Saturday, January 17, 2009

tragedies

http://memory-alpha.org/en/wiki/Lower_Decks_(episode)

[nerd hat]

In this episode of TNG, a junior officer who's had some trouble with the concept of being a Starfleet officer (she feels that the Fleet has been unjust to her in various ways, troubles with authority, etc) is sent on a dangerous mission. Part of this involves being sent back to the Enterprise aboard a tiny life capsule; there's a good chance that she'll be killed. As it happens, she is.

[/nerd hat]

When I saw this episode, I was struck by the question: is her death a tragedy? I guess the answer is: it depends. If, during that long dark journey, she was alone and terrified, quaking in fear of her death - that would be a tragedy. But if she were okay with things - if she really accepted the consequences of her decision (she volunteered for this mission) - and thus the chance of her death - then from that perspective her death is not such a tragedy. (On the other hand, it would perhaps be a great loss to the rest of us if we were to lose such a person - the world perhaps needs more such people. This is a paradox*).
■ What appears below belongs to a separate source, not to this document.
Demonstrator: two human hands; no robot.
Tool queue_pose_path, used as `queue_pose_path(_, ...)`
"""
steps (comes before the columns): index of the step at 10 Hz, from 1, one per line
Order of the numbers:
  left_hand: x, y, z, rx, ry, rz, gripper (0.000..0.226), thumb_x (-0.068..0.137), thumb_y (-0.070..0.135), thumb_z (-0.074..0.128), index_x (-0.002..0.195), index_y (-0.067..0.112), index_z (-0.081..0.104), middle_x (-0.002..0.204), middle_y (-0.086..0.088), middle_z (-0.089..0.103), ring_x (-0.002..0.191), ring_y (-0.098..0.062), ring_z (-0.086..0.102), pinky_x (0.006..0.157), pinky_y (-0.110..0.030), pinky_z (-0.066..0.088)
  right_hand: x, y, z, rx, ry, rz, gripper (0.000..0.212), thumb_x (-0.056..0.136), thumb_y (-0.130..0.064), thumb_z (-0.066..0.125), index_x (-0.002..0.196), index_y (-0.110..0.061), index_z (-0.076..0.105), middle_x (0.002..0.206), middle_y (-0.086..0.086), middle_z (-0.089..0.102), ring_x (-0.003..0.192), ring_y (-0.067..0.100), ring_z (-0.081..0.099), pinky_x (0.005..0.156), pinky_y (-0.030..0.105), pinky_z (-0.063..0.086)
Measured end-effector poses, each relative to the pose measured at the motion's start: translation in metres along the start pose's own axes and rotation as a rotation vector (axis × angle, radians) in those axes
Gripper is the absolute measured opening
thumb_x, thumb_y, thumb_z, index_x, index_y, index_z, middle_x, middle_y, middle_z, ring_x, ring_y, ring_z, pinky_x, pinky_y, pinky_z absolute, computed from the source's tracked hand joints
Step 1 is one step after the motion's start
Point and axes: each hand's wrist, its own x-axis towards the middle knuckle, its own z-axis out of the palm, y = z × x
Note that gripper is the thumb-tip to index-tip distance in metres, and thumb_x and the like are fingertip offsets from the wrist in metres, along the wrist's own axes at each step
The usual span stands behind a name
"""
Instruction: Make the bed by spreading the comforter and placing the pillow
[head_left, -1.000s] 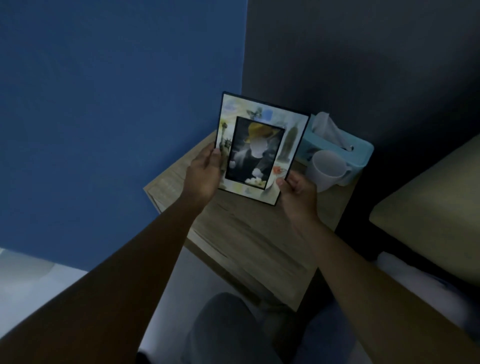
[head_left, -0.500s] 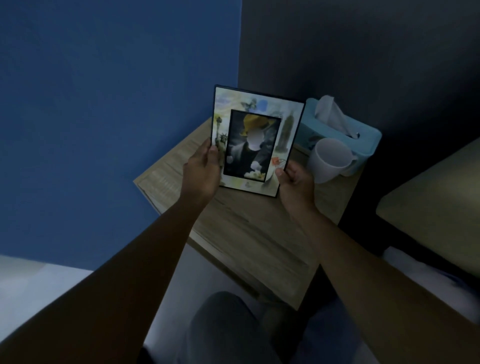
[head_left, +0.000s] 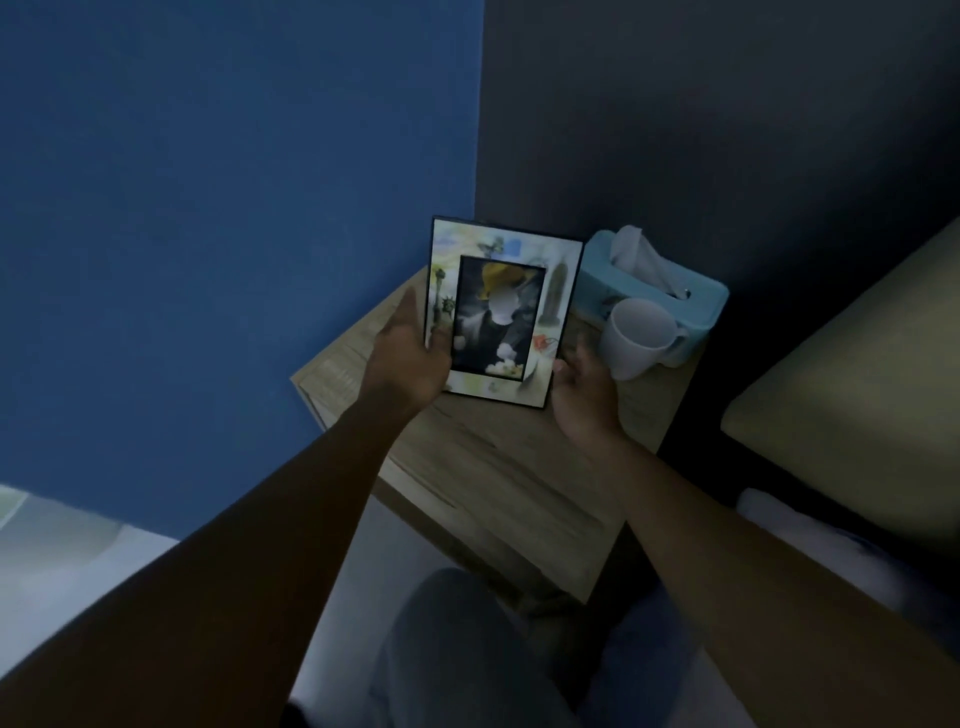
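Two bare hands flank one black-edged rectangular picture frame with a pale illustrated border, which stands upright on a light wood-grain bedside worktop set in the corner where a blue wall meets a dark grey one. The left hand has its fingers spread wide, thumb lying against the frame's left edge; the right hand is loosely open just beside the lower right corner, and whether it touches the frame cannot be told. Behind stand one white ceramic mug and one light-blue tissue box, touching. One olive-tan pillow lies at the right, on the bed.
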Motion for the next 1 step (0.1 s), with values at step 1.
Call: queue_pose_path(1,-0.0191,0.0149,-0.0154,0.052,0.036,0.094,0.058,0.099,0.033,0.05,0.151,0.015,0.03,0.152,-0.008,0.041,0.138,-0.025,0.038,0.104,-0.022,0.021,-0.0217,-0.0188,-0.011,-0.012,0.048,-0.049,0.061,0.105,-0.011,0.04,0.16,-0.016,0.014,0.158,0.005,0.04,0.145,0.021,0.037,0.115,0.031,0.033)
It is these thoughts that led me to think of a myth, of sorts. (I'm into created mythologies). While Sito was taking that long dark trip, maybe she had the chance to talk to someone - someone who helped her accept the possibility of her own death, and be okay with that, so that when she died, she was not afraid. The myth is that everyone, before they die, has that chance - to talk with someone (in the myth, one particular person) until they can accept the contingency and finitude of life. (I think Nietzsche might say: until they learn to love fate).
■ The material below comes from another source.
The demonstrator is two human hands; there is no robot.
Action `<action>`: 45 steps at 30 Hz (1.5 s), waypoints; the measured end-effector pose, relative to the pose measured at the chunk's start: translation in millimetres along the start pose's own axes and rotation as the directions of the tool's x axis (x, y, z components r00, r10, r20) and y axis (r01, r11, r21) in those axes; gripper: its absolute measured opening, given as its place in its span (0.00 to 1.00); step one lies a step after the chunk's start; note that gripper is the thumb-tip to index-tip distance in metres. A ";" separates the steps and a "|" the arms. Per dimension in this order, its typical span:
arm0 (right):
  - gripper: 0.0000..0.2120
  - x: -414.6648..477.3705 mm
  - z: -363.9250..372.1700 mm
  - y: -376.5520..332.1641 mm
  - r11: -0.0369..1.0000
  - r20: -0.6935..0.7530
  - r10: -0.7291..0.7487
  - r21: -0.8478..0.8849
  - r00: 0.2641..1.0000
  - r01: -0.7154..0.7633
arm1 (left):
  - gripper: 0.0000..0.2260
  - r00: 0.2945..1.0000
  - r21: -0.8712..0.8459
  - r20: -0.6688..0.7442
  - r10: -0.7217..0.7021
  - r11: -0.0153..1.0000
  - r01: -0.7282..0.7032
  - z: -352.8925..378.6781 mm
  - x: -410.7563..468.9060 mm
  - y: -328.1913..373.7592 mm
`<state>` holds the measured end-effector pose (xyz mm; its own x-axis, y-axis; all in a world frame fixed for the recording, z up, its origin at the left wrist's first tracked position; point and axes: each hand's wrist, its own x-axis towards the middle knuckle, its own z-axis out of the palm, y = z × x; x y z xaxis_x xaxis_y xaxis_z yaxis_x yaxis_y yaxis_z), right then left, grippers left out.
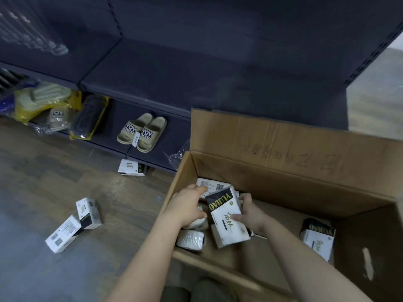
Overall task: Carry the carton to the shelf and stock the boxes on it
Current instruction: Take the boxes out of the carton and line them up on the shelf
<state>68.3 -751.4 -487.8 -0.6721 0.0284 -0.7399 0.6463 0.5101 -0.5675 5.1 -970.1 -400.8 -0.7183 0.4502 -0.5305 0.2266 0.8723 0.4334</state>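
Note:
An open brown carton [283, 171] stands on the floor in front of a dark shelf unit [174, 68]. Both my hands reach into it. My right hand [248, 212] grips a white and black YUJIAO box [226, 219], thumb on its front face. My left hand [187, 205] has its fingers curled over another white box [213, 186] lying at the carton's far wall. More white packs [192, 238] lie under my left wrist. One more YUJIAO box [317, 238] stands at the carton's right side.
Two boxes [72, 223] lie on the wooden floor at left, and a third box [132, 167] sits by the shelf base. A pair of beige slippers [141, 131] and bagged slippers [54, 105] rest on the lowest shelf. The shelf above them is bare.

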 end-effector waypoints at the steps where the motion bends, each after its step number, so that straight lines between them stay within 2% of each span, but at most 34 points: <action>1: 0.29 -14.1 -7.4 -9.1 1.000 -0.001 -0.007 0.004 1.000 0.007 | 0.37 1.000 -0.006 0.001 0.004 1.000 -0.004 -10.5 -8.6 8.8; 5: 0.30 -74.3 -42.8 -45.7 0.999 -0.012 -0.011 0.042 1.000 0.012 | 0.37 1.000 0.032 -0.008 0.029 0.999 -0.028 -58.8 -41.3 45.1; 13: 0.36 -183.9 -116.3 -117.6 0.995 0.021 -0.095 -0.032 0.995 0.096 | 0.38 0.994 0.065 -0.043 0.105 0.993 -0.102 -136.3 -90.5 120.2; 18: 0.40 -222.2 -148.9 -138.8 0.969 -0.017 -0.220 -0.122 0.975 0.216 | 0.38 0.985 0.084 -0.069 0.156 0.985 -0.150 -158.4 -99.1 157.6; 24: 0.37 -250.0 -169.0 -145.7 0.932 -0.042 -0.334 -0.163 0.942 0.324 | 0.42 0.976 0.006 -0.093 0.195 0.981 -0.195 -159.7 -106.5 186.1; 30: 0.38 -265.7 -181.0 -134.2 0.930 -0.112 -0.357 -0.141 0.927 0.341 | 0.31 0.967 0.020 -0.130 0.218 0.976 -0.218 -166.7 -114.3 203.1; 33: 0.33 -272.5 -188.5 -129.5 0.927 -0.109 -0.353 -0.172 0.929 0.332 | 0.26 0.962 0.000 -0.151 0.227 0.973 -0.229 -173.4 -119.7 205.0; 40: 0.31 -291.4 -209.2 -134.2 0.919 -0.199 -0.370 -0.220 0.907 0.327 | 0.22 0.951 -0.050 -0.212 0.223 0.970 -0.239 -197.3 -134.5 204.6; 45: 0.30 -304.7 -219.6 -165.1 0.867 -0.264 -0.465 -0.328 0.845 0.375 | 0.23 0.929 -0.075 -0.302 0.213 0.966 -0.245 -220.7 -149.9 211.8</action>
<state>87.0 -655.5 -89.3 -0.9639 0.0133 -0.2658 0.1898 0.7346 -0.6514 15.6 -895.1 -68.7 -0.8179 0.5461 -0.1812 0.3458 0.7181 0.6039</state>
This myth has a dark version. In this version of the myth, everyone talks to someone - but this conversation is not about acceptance; it's about - let's say the realization of the unalterability of sin. I say "let's say" because this pair of myths have an interesting feature: only one of them can actually make sense. It's meant to be a conversation, one that enables the dying individual to see a truth - not a coercive process meant to bring them to believe something, by any means necessary. And only one of these two opposing visions of the world can be true. The question is: which? (If you want a good fictional exposition of the dark myth, go watch Hard Candy).
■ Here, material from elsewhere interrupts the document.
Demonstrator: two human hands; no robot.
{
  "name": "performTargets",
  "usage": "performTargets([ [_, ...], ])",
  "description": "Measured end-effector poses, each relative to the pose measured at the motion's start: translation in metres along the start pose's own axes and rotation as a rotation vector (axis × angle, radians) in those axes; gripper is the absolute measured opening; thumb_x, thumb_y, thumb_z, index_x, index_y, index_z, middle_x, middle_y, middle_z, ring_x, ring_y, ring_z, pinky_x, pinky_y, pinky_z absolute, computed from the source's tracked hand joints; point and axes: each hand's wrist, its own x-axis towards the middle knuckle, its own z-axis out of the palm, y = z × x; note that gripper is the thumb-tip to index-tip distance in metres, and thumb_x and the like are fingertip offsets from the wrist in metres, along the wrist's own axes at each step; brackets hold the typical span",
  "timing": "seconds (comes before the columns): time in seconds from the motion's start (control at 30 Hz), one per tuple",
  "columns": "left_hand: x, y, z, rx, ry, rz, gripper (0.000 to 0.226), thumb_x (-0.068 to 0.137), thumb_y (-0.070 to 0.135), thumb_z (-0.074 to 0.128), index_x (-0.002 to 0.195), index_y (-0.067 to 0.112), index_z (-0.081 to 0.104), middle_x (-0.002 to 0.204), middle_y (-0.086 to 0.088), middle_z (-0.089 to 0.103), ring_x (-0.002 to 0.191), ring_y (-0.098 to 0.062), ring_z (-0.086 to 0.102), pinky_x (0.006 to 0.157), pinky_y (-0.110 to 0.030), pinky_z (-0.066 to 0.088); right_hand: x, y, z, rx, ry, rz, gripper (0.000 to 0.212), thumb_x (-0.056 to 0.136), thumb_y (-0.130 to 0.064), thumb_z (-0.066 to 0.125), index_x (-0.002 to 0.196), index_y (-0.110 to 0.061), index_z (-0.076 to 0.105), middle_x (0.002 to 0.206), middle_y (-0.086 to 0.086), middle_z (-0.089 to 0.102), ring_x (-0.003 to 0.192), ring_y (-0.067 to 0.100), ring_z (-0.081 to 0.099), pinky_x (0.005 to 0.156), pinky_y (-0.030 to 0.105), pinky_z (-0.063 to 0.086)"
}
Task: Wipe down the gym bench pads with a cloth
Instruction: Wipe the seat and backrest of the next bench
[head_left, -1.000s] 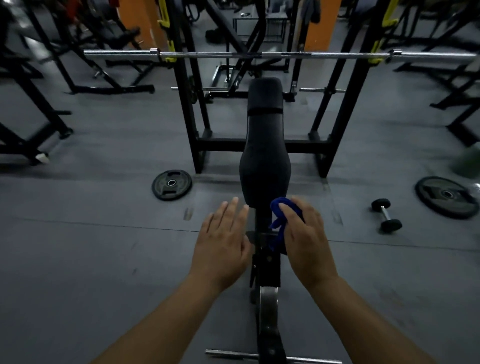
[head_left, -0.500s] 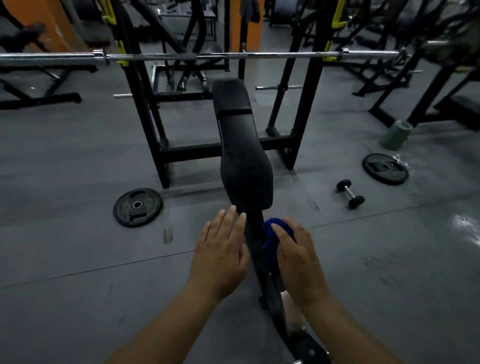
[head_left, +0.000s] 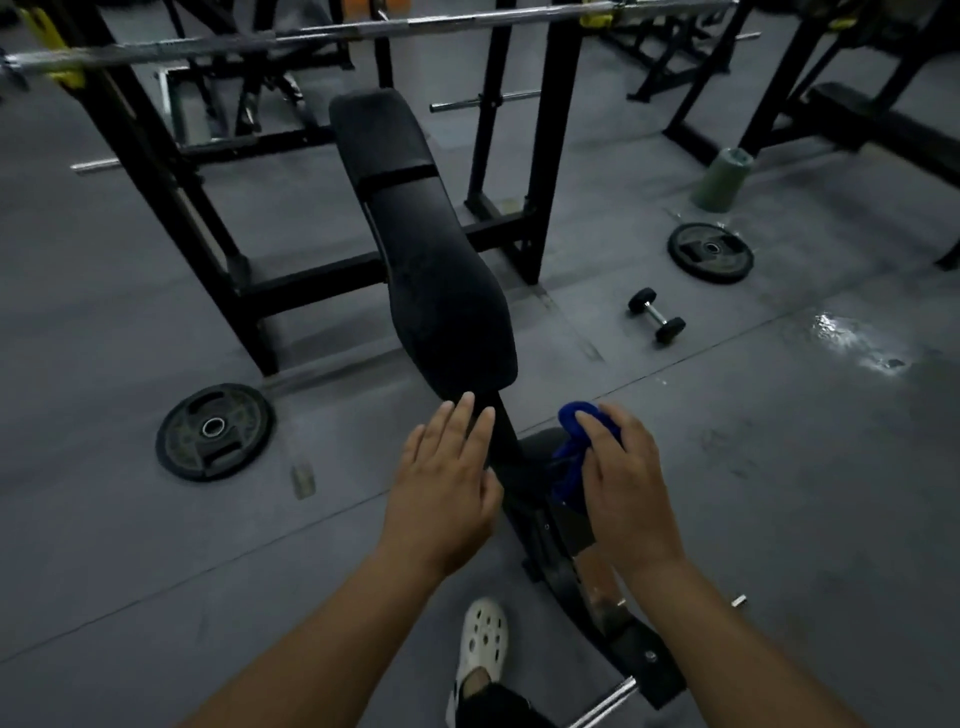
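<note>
The room is a dim gym with a dark grey rubber floor (head_left: 779, 493), laid in large mats with thin seams. A black steel rack (head_left: 550, 156) stands at the far middle and carries a silver barbell (head_left: 311, 37) on yellow hooks (head_left: 597, 20). One weight plate (head_left: 214, 431) lies flat at the left, a second plate (head_left: 710, 253) at the right, with a small dumbbell (head_left: 656, 314) near it. A green cylinder (head_left: 722, 179) stands just behind the second plate. A wet patch (head_left: 852, 343) shines near the floor's right edge. More black frames (head_left: 857, 119) fill the far right corner.

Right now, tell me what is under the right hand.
A bunched blue cloth, gripped by the right hand, shows past its fingers. Below it lies a dark part of the bench. The hand hides the rest of the cloth; contact with the bench cannot be seen.
</note>
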Motion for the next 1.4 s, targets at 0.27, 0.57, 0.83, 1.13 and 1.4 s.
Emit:
performTargets([
  [0.27, 0.115, -0.03, -0.025, 0.046, -0.013, 0.066, 0.072, 0.091, 0.044, 0.012, 0.16, 0.025, 0.014, 0.168, 0.0, 0.005, 0.154, -0.018, 0.003, 0.124, -0.039, 0.007, 0.107, 0.023, 0.032, 0.019, 0.004, 0.084, 0.041, 0.091, 0.001, 0.061, 0.133, 0.0, 0.058, 0.138, 0.02, 0.05, 0.126, 0.035, 0.049, 0.106, 0.046, 0.045],
  [0.57, 0.22, -0.071, 0.028, 0.011, -0.194, 0.169, 0.068, 0.093, 0.042, 0.023, 0.158, 0.022, 0.02, 0.167, -0.004, 0.014, 0.153, -0.022, 0.012, 0.123, -0.043, 0.014, 0.158, 0.051, 0.1, -0.009, -0.086, 0.306, 0.041, 0.098, -0.008, 0.05, 0.138, -0.005, 0.055, 0.142, 0.011, 0.046, 0.13, 0.02, 0.042, 0.113, 0.03, 0.037],
  [0.83, 0.291, -0.095, 0.098, -0.127, -0.357, 0.369, 0.065, 0.09, 0.037, 0.034, 0.151, 0.015, 0.038, 0.16, -0.009, 0.033, 0.147, -0.027, 0.03, 0.117, -0.049, 0.031, 0.171, 0.047, 0.147, -0.18, -0.177, 0.509, 0.042, 0.097, -0.012, 0.047, 0.138, -0.009, 0.056, 0.144, 0.011, 0.046, 0.131, 0.025, 0.043, 0.11, 0.032, 0.035],
  [1.13, 0.301, -0.099, 0.247, -0.332, -0.528, 0.335, 0.071, 0.088, 0.04, 0.027, 0.153, 0.015, 0.037, 0.162, -0.008, 0.03, 0.148, -0.026, 0.029, 0.118, -0.045, 0.028, 0.149, 0.117, 0.224, -0.302, -0.312, 0.598, 0.039, 0.094, -0.003, 0.059, 0.132, -0.006, 0.06, 0.142, 0.017, 0.049, 0.128, 0.033, 0.047, 0.108, 0.042, 0.043],
  [1.4, 0.277, -0.082, 0.359, -0.472, -0.64, 0.2, 0.067, 0.094, 0.04, 0.022, 0.158, 0.019, 0.025, 0.166, -0.001, 0.016, 0.152, -0.017, 0.015, 0.122, -0.038, 0.022, 0.113, 0.163, 0.302, -0.554, -0.684, 0.529, 0.048, 0.095, -0.049, 0.036, 0.121, -0.025, 0.069, 0.142, 0.007, 0.055, 0.137, 0.03, 0.043, 0.116, 0.049, 0.03],
])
* The paradox is, I think, only apparent; but it's important and revealing to figure out how it is resolved - to see how these two perspectives on death interact. Part of this, I think, involves seeing why the fact that deaths are (in some cases) no tragedy does not make it okay to kill people. I think that this involves understanding that the business of human life is action: we do the best we can, but what happens, happens; it is the past, and our actions all concern the future.